My pal Jan opened the Duke conference by saying that the American university has lost its way. True, and the same could be said of the country as a whole. But it could also of my friends as a group. They are some of the best educated and most brilliant people around, and yet its hard not to feel like they’re going through the motions. They have all this knowledge but what is it for? They know these things but what good does it do? They say all these things but who is listening to them?

All around us people who know nothing have tremendous effects, supporting leaders who as my Republican dad pointed out in 2003 “kill people for no reason.” Now every week the dying gets worse in Iraq, in Gaza, in other places we meddle and lend our support. And at home we are pretty sure there is nothing we can do.

My Nashville hotel window faces south. It snowed last night but that has melted away. In every direction I see cranes and half- buildings. They will join the hodge-podge of old brick buildings - 3 and 4 stories mostly - and new condo and office stuff whose color you can’t remember five seconds after you stop looking. Buildings are scattered here and there, and there’s a church’s gothic tower, and the white dome of a quad building on Vanderbilt’s campus. But the idea of coordinating anything wouldn’t arise - it would take concentration, it would take planning, it would take thinking.

A few people are still doing that. They are mostly inside corporations. My friend Dana’s husband Tom tells me as we drive towards downtown that they are going to build a new tower that’s just eight stories shorter than the Sears Tower in Chicago, making it the second tallest building in the U.S. Well why not add 9 stories and go for number 1, I laugh? The buildings they have now are what, 35 stories at most? That’s going to look pretty desperate. We pooled all our money and built the second tallest building in America, where it stands out like the Washington Monument in a lagoon.

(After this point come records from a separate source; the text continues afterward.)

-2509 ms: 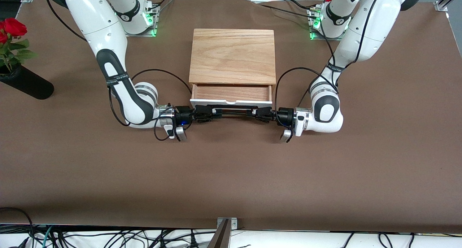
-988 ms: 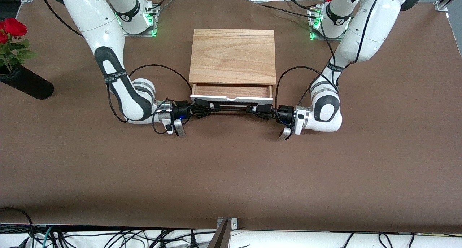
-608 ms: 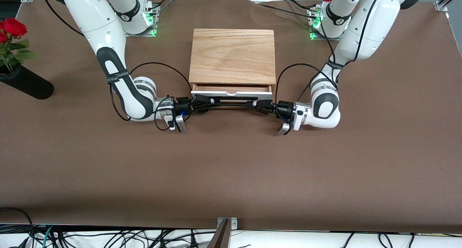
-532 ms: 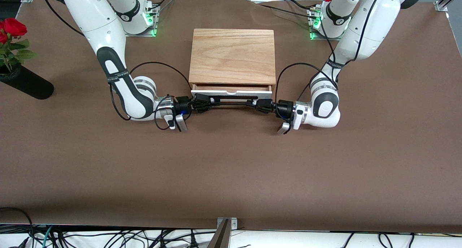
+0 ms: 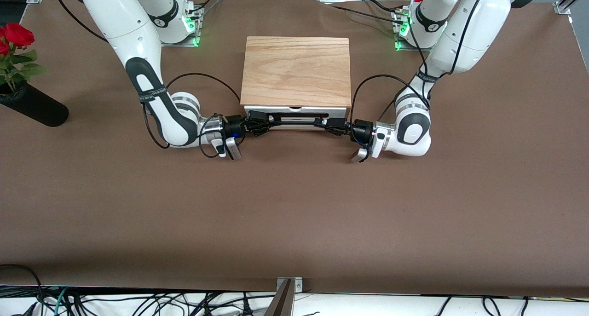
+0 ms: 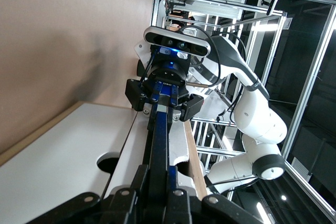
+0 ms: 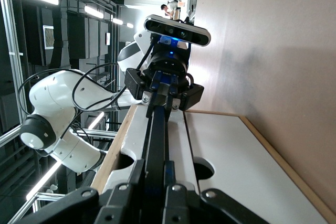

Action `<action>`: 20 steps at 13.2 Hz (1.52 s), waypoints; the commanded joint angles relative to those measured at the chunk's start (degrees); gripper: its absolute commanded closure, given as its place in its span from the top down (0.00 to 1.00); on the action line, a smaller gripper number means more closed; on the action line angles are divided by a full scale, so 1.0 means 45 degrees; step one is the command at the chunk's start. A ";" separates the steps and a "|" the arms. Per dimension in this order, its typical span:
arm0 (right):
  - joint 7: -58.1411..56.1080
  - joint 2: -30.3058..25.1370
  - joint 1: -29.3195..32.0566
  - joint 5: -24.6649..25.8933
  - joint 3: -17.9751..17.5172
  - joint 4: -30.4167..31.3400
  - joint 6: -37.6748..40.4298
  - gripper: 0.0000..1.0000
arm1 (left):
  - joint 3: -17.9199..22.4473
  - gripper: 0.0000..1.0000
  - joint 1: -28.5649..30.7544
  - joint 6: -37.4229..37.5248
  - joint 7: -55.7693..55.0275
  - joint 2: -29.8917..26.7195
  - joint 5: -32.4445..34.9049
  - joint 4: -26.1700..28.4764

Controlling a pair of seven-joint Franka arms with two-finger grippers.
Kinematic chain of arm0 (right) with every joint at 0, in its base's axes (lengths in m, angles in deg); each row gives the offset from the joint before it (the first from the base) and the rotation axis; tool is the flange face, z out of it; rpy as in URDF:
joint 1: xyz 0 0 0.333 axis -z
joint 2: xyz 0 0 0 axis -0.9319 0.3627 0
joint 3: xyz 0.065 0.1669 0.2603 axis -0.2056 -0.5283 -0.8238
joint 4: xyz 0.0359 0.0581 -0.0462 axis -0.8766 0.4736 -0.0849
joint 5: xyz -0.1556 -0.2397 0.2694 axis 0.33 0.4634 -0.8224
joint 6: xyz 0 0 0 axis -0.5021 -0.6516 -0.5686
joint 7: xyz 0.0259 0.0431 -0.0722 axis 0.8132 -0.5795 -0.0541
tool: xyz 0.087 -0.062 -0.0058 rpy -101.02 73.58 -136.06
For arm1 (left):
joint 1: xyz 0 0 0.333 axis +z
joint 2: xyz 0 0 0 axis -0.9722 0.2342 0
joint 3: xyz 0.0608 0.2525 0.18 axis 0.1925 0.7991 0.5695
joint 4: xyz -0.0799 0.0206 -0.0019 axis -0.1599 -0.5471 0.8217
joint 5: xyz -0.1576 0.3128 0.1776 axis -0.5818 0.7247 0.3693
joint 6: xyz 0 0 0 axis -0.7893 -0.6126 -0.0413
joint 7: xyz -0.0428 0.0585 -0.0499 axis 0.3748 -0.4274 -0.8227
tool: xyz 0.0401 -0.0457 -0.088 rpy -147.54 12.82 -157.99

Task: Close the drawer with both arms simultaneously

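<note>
The drawer's white front panel (image 5: 294,110) sits against the face of the oak-grain box (image 5: 297,70), and its wood tray is hidden inside. My right gripper (image 5: 264,121) is shut on the black wire handle (image 5: 294,120) at the right arm's end. My left gripper (image 5: 324,123) is shut on the handle at the left arm's end. In the left wrist view my left gripper (image 6: 157,184) clamps the handle (image 6: 159,140) beside the drawer panel (image 6: 131,150). In the right wrist view my right gripper (image 7: 155,182) clamps the handle (image 7: 156,135) beside the panel (image 7: 178,140).
A black vase (image 5: 32,105) with a red rose (image 5: 18,35) lies at the right arm's end of the table. The plain white lower panel (image 6: 58,156) shows under the drawer. Brown table (image 5: 294,215) stretches toward the camera, with cables along its edge.
The drawer has slid into the box until its wood tray no longer shows. Both grippers moved toward the box with the handle held between them.
</note>
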 commanded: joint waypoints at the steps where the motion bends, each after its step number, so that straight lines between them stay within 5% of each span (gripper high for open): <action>1: -0.1190 -0.0128 0.0064 0.0149 -0.0242 0.0742 0.0002 0.00 | -0.0502 0.00 -0.0095 0.0327 0.0117 -0.0463 -0.0145 0.0599; 3: -0.1190 -0.0128 0.0064 0.0149 -0.0455 0.0781 -0.0017 0.00 | -0.0502 0.03 -0.0095 0.0308 0.0097 -0.0424 -0.0145 0.0580; 4: -0.1190 -0.0108 0.0064 0.0149 -0.0476 0.0781 0.0002 0.02 | -0.0502 0.26 -0.0095 0.0308 0.0097 -0.0424 -0.0145 0.0580; 5: -0.1170 -0.0108 0.0064 0.0149 -0.0496 0.0800 0.0002 0.09 | -0.0502 0.70 -0.0056 0.0327 0.0020 -0.0424 -0.0145 0.0580; 6: -0.1132 -0.0089 0.0084 0.0149 -0.0496 0.0781 0.0002 0.21 | -0.0502 1.00 0.0041 0.0366 -0.0116 -0.0424 -0.0145 0.0580; 7: -0.0996 -0.0089 0.0084 0.0149 -0.0496 0.0723 0.0002 0.41 | -0.0483 1.00 0.0061 0.0386 -0.0098 -0.0404 -0.0126 0.0560; 9: -0.0703 -0.0069 0.0122 0.0168 -0.0457 0.0392 -0.0037 0.63 | -0.0463 1.00 0.0061 0.0367 -0.0117 -0.0385 -0.0126 0.0502; 10: -0.0528 -0.0030 0.0277 0.0188 -0.0437 0.0197 -0.0114 0.87 | -0.0463 1.00 0.0061 0.0367 -0.0137 -0.0385 -0.0126 0.0482; 11: -0.0352 -0.0011 0.0434 0.0227 -0.0360 -0.0134 -0.0115 1.00 | -0.0463 1.00 0.0081 0.0367 -0.0176 -0.0385 -0.0126 0.0405; 14: 0.0602 0.0146 0.1000 0.1529 -0.0068 -0.1557 -0.0174 1.00 | -0.0249 1.00 0.0081 0.0347 -0.0428 -0.0385 -0.0067 -0.0102; 18: 0.2088 -0.0631 0.1295 0.5042 0.1296 -0.2851 -0.0076 1.00 | 0.0668 1.00 0.0120 0.0308 -0.3000 -0.0423 0.2154 -0.2091; 20: 0.2519 -0.1937 0.1275 0.7789 0.1825 -0.2833 -0.0290 1.00 | 0.1098 1.00 0.0120 0.0308 -0.4350 -0.0424 0.3810 -0.3398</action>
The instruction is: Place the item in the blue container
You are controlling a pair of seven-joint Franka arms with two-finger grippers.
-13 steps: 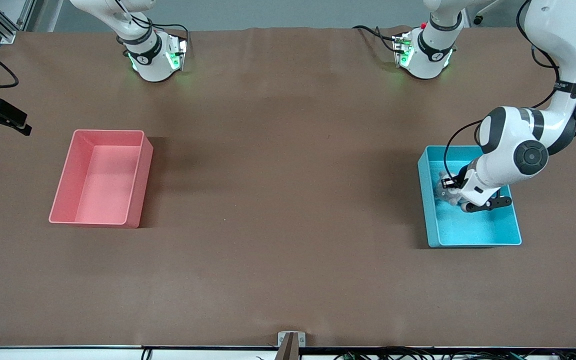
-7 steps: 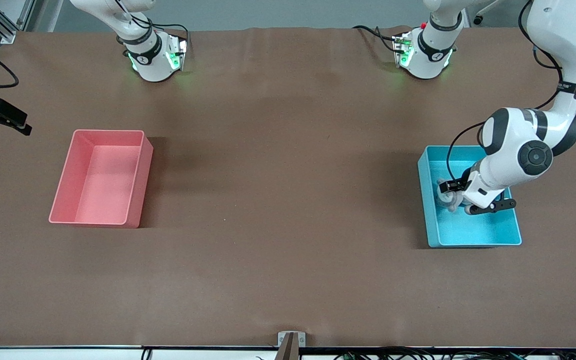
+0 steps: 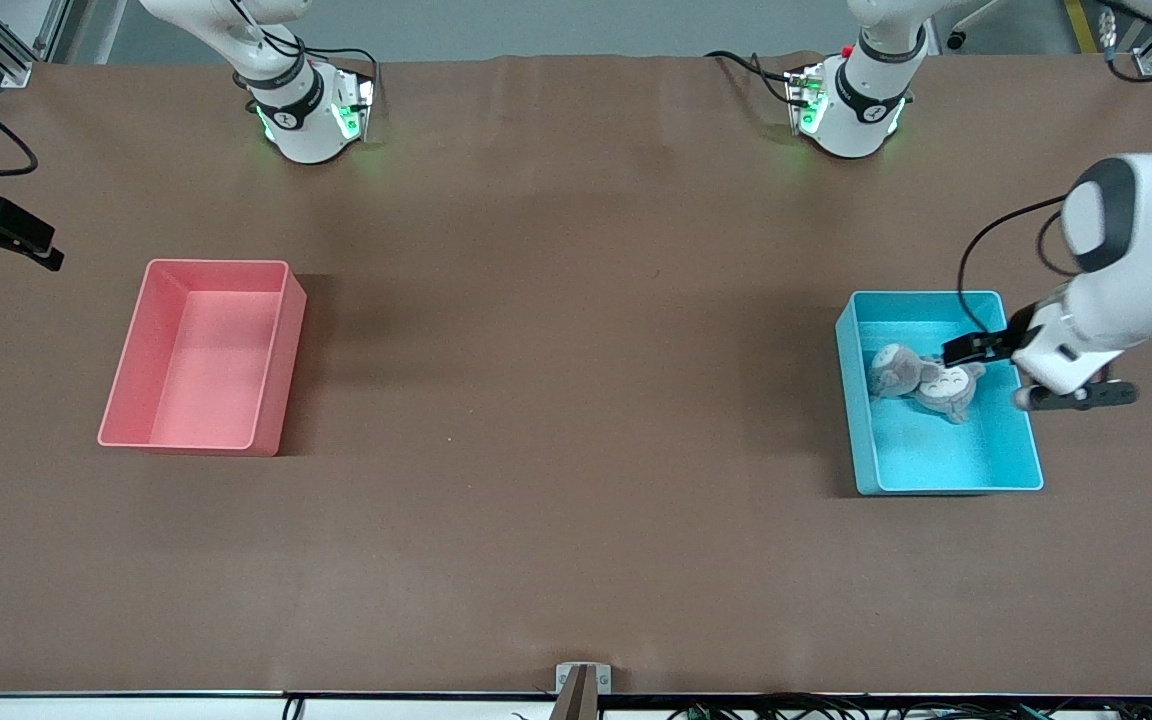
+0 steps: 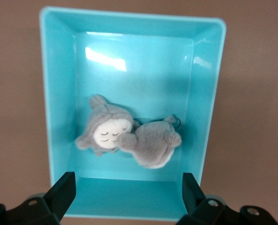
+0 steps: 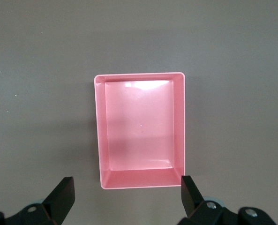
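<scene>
The blue container (image 3: 848, 400) stands toward the left arm's end of the table, and its wall (image 4: 59, 93) also shows in the left wrist view. A grey plush toy (image 3: 921, 383) with a white face lies on its side inside it (image 4: 129, 138). My left gripper (image 3: 1026, 372) hangs open above the container's edge that faces the left arm's end, clear of the toy, with nothing between its fingers (image 4: 128, 197). My right gripper (image 5: 124, 199) waits open and empty, high above the table beside the pink bin (image 5: 139, 129).
The pink bin (image 3: 281, 360) stands toward the right arm's end of the table with nothing in it. The two arm bases (image 3: 306, 110) (image 3: 851, 105) stand along the table's edge farthest from the front camera.
My left gripper has opened, let go of the plush toy and lifted away toward the left arm's end. The toy now lies free in the blue container. The right arm is still.
</scene>
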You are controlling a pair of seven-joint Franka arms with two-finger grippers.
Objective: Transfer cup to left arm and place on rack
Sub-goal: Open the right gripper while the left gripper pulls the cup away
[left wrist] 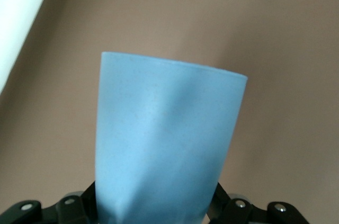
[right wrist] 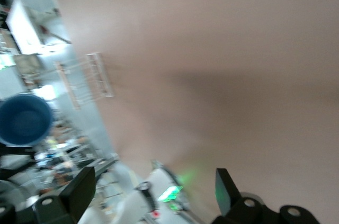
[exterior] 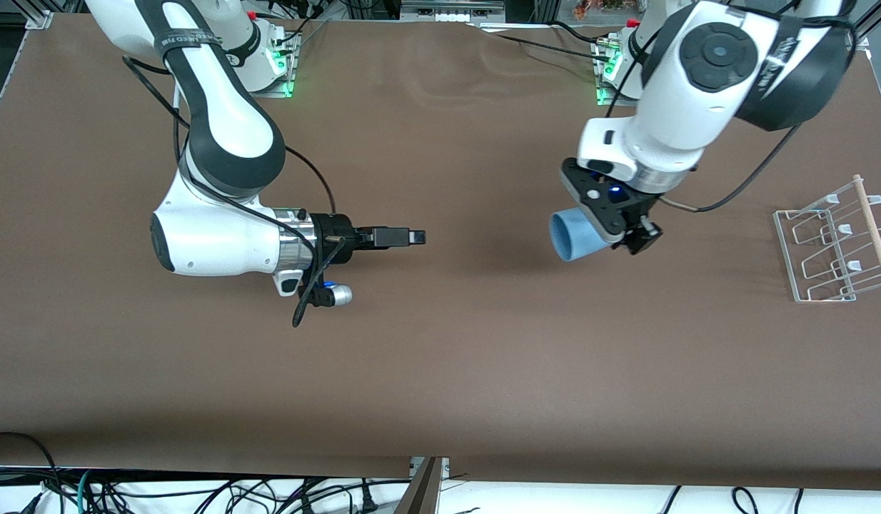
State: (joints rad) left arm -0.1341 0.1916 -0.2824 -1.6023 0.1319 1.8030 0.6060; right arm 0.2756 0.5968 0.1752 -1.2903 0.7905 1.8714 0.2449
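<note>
One cup, light and thin-walled, dents visibly under the left gripper clamped at its base, so gentle pressure suits it. It hangs over the surface, near the rack. The right gripper waits with jaws wide, empty. No readable writing.

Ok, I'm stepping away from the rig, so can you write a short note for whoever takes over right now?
Left end effector: shut on the small light-blue plastic cup, held in the air over the brown table.
Right end effector: open, holding nothing, over the table.
White wire rack: at the left arm's end of the table, holds nothing.
Done: handover.
Left: carry the cup to the rack and place it.
</note>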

We drive by an abandoned 1 story brick strip that could offer street life and shops - the kind of things Americans fly 8000 miles to Paris to get. It could even be connected to another block just like it, and to a couple of others, and with 5 blocks of shops pretty soon you’d have a town. They have some stuff like that down by the river, 2 or 3 blocks of restaurants and bars. Nobody will pay to paint the little buildings, but they’ll build a tower 5 times taller than anything else now in town. We walk across a bridge by the Country Music Hall of Fame. It crosses the Cumberland river, and there’s the new stadium for the Tennessee Titans. Tom tells me it’s built on 10 Indian burial mounds. They saved two in the foreground. I take a picture. Then I take a picture of them, with the Nashville skyline behind, minus its Sears Tower to come.

I liked the Country Music Hall of Fame OK, but it needed a lot more about the culture and the business the music came from. There was a lady in there who opened all the doors on the gold and platinum album displays to hear the song inside, and she tapped her feet and said some of the words to every one. She was the only one of us that wasn’t kind of wandering aimlessly. Where have we come from? What have we done?

Personally, I don’t know what this country’s trying to do other than make money, enormous money, money that buys the immunity of a private island. One half of our elites go around destroying stuff . The other goes around making more money than any group in the history of the world. People who are trying to do something other besides making money seem as lost as the country’s foreign policy. We don’t think anyone’s waiting to hear from us. We go about our business, and work at staying happy.